● **Exercise description**
Transcribe the listing below in its entirety.

● **Collected material**
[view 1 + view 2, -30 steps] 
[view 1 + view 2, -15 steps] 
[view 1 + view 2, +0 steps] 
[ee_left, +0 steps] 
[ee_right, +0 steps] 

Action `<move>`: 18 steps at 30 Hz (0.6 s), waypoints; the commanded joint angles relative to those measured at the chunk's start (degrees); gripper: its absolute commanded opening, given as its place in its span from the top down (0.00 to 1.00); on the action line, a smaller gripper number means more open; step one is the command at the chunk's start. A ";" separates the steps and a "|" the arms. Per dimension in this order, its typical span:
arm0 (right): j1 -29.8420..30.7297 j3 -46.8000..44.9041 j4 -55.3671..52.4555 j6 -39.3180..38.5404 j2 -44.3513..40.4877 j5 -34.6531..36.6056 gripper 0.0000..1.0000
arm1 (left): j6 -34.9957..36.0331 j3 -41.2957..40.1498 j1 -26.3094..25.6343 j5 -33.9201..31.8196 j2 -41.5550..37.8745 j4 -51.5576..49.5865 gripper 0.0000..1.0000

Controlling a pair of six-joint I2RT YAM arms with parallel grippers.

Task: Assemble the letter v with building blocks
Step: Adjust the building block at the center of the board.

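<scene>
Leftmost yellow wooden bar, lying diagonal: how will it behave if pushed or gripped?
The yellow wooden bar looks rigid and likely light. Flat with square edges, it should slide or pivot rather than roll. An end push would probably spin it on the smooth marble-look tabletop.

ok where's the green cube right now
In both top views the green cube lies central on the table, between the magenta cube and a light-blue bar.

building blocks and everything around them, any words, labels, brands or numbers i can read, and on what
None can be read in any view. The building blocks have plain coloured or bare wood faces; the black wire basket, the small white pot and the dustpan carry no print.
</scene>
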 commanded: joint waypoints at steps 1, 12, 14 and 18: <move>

● **Written response**
[view 1 + view 2, -30 steps] 
[view 1 + view 2, -15 steps] 
[view 1 + view 2, +0 steps] 
[ee_left, +0 steps] 
[ee_right, +0 steps] 

Action `<move>`: 18 steps at 30 Hz (0.6 s), waypoints; the commanded joint angles relative to those measured at the chunk's start (degrees); gripper: its absolute commanded opening, given as its place in its span from the top down (0.00 to 1.00); on the action line, a smaller gripper number means more open; step one is the command at the chunk's start. A ";" separates the steps and a "|" the arms. Per dimension in this order, its typical span:
arm0 (right): j1 -29.8420..30.7297 j3 -46.8000..44.9041 j4 -55.3671..52.4555 j6 -39.3180..38.5404 j2 -44.3513..40.4877 j5 -34.6531..36.6056 gripper 0.0000..1.0000
arm1 (left): j6 -34.9957..36.0331 j3 -41.2957..40.1498 j1 -26.3094..25.6343 j5 -33.9201..31.8196 j2 -41.5550..37.8745 j4 -51.5576..49.5865 gripper 0.0000..1.0000

Controlling a pair of six-joint I2RT YAM arms with parallel grippers.

Task: Assemble the letter v with building blocks
Step: Adjust the building block at the center of the board.

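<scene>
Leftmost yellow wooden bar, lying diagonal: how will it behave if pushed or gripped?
The yellow wooden bar looks rigid and likely light. Flat with square edges, it should slide or pivot rather than roll. An end push would probably spin it on the smooth marble-look tabletop.

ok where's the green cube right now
In both top views the green cube lies central on the table, between the magenta cube and a light-blue bar.

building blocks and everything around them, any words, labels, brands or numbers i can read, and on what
None can be read in any view. The building blocks have plain coloured or bare wood faces; the black wire basket, the small white pot and the dustpan carry no print.
</scene>
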 commanded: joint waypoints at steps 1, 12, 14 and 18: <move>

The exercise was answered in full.